Research suggests new forms of work are creating more stressed working lives in many sectors, where the issue is not just the speed of work but also the capacity to have control over the pace of work in what were relatively autonomous careers. The metaphorical concept of a slow university is very useful in formulating our analysis, however as a sound bite it may be of limited tactical use in building allies or winning public support for the cause. The challenge is not to fetishise the university as experiencing more or specific pressure, it is more broadly about reimagining how work is and might be organised in an era of artificial intelligence and big data.

Professor Gerry Kearns, Department of Geography, Maynooth University

In The Hidden Injuries of Class (New York: Knopf, 1972), Richard Sennett and Jonathan Cobb described how poor people internalized the judgment that they had failed, were ‘losers’ in the gutter-speak of Donald Trump. It is important to understand how social context shapes aspirations and self-esteem. A book like Maggie Berg and Barbara K. Seeber’s The Slow Professor (University of Toronto Press, 2016) can serve as a self-help manual helping us recognize how the neoliberal university diminishes us and cultivates a sense of inadequacy that will never be retired. In ‘The Slow University: Work, Time and Well-Being’ (Forum Qualitative Sozialforschung / Forum: Qualitative Social Research 15:3 (2014), Art. 14), Maggie O’Neill identifies the anxiety that is fostered among academics by the corporate culture within which university staff are judged and found always wanting. In her seminar at MUSSI, Maggie gave us ways to name and resist this new subjugation.

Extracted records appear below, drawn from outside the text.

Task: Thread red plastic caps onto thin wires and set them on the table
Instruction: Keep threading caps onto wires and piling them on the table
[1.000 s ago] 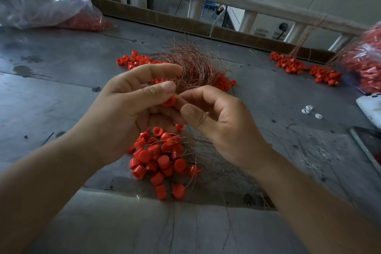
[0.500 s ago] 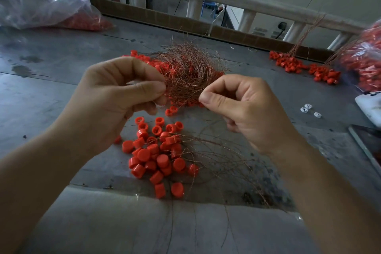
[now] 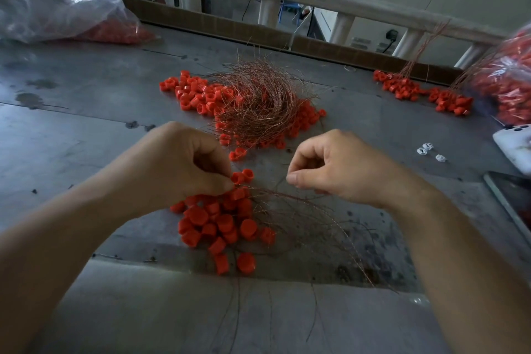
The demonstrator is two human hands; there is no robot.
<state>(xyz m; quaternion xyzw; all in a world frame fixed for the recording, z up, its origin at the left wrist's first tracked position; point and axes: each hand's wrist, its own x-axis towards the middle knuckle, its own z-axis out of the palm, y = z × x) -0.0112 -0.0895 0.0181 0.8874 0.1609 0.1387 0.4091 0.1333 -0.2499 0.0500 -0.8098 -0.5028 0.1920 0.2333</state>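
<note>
A pile of loose red caps (image 3: 221, 224) lies on the grey table (image 3: 86, 152) near me, with loose thin copper wires (image 3: 310, 218) fanned out to its right. My left hand (image 3: 178, 172) is down at the pile's top edge, thumb and curled fingers pinching a red cap (image 3: 238, 178). To the right, my right hand (image 3: 333, 169) pinches the end of a thin wire between thumb and forefinger. Behind both hands sits a heap of caps threaded on wires (image 3: 253, 106).
A second group of threaded caps (image 3: 422, 92) lies at the back right beside a plastic bag of red parts (image 3: 508, 80). Another bag (image 3: 57, 17) sits at the back left. A white device (image 3: 514, 144) and a dark phone (image 3: 514, 195) lie at the right edge, small white bits (image 3: 428, 149) nearby.
Both hands have come down from in front of the wire heap to the table. The left now reaches into the loose caps and the right has moved to the loose wires.
</note>
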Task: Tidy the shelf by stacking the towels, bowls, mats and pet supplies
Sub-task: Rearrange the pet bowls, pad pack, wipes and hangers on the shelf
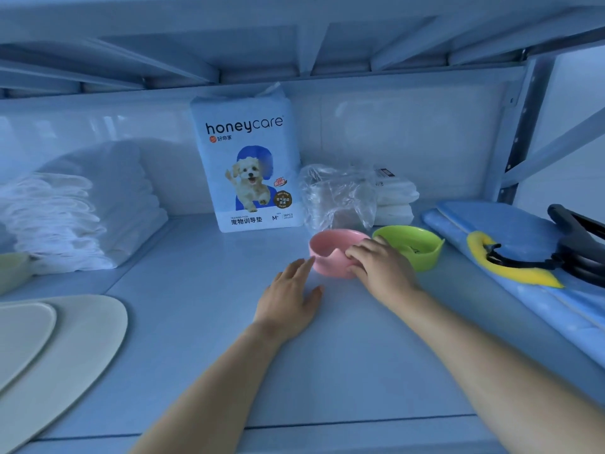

Our own feelings are important data as we try to understand what is done to us. So, how does the audit culture in universities make me feel? In Ireland, the tone of politicians and commentators when they call for evaluation to be extended suggests two things to me–they dislike public provision tout court, and, secondly, they don’t appreciate scholarship.

A Public Ethos

First, then, the universities are targeted alike with the rest of the public sector. Particularly in Ireland, and especially from Fine Gael but also from Fianna Fáil, there is a hostility towards public provision that takes ideology almost to the point of mania. Conor McCabe’s Sins of the Father: Tracing the Decisions that Shaped the Irish Economy (Dublin: History Press, 2011) gives some of the background to this but for anyone coming to Ireland from abroad, as I did after living in GB and the US, the contempt that the political class shows towards public sector is overwhelming. It is almost as if it would be unfair competition for a state agency to provide anything that private enterprise could venture even if the state agency were able to do so at lesser cost and with greater benefit. So the first form of resistance we need to develop is a pride in the public nature of our work. We should invite commentary and review on this aspect of our universities.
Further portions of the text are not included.